Evolution of the Problem

Over a year ago, we stood up a new BizTalk 2006 server infrastructure to be used as the central intergation / orchestration point for all enterprise applications.  The new environment is very nice with lots of memory, 64-bit processors, load balanced servers, etc.  A nice change from the operational BizTalk 2004 environment which was single server and backed by a questionable SQL Server cluster.  So with our new BT 2006 environment, we started migrating application off of BT2004.  We also started creating new applications and expanding operaitonal ones.  Life was good.

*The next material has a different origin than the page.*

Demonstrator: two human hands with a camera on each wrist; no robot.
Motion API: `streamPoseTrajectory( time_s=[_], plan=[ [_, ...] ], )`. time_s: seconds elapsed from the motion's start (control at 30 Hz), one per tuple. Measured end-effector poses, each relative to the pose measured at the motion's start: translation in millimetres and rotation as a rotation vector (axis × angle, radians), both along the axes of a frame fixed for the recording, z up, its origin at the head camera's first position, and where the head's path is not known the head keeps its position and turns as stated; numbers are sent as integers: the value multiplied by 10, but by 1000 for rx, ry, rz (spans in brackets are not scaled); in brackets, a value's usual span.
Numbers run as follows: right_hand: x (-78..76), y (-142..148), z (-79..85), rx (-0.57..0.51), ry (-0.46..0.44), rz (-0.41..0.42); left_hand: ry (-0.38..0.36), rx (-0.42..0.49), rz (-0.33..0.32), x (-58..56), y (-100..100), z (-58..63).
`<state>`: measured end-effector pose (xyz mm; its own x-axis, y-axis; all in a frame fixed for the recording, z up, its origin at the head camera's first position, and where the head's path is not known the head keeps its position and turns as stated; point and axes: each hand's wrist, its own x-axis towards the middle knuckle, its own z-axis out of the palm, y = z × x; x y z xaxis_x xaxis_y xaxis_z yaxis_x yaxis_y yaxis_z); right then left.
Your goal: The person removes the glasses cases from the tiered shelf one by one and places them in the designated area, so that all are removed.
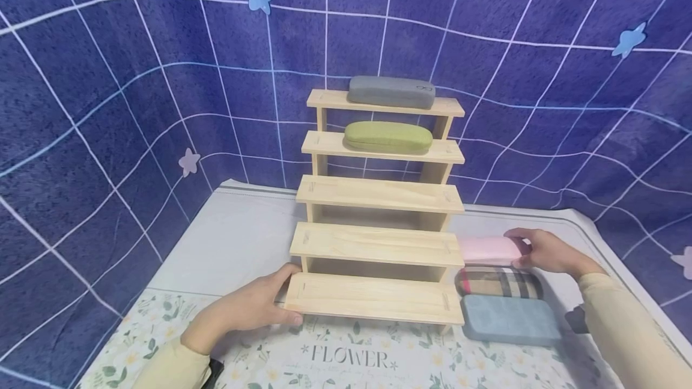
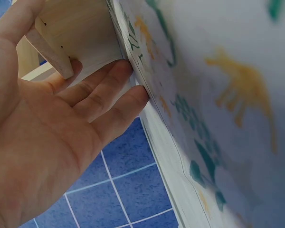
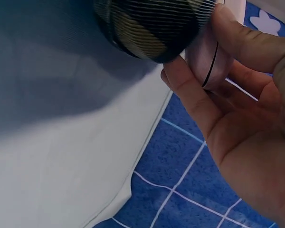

We use a single file share server for the majority of our file drop locations.  This file share server is a Windows 2000 server and is not shceduled to be replaced soon enough by a Windows 2003 R2 server.  About half way through our migration, we noticed receive locations on the BizTalk 2006 Server were shutting down every couple of days.  This then became every day and then every hour and then every couple of minutes.  The problem went from the simple matter of gettong the occasional MOM alert and manually restarting the port to being unmanagable. Life was not good.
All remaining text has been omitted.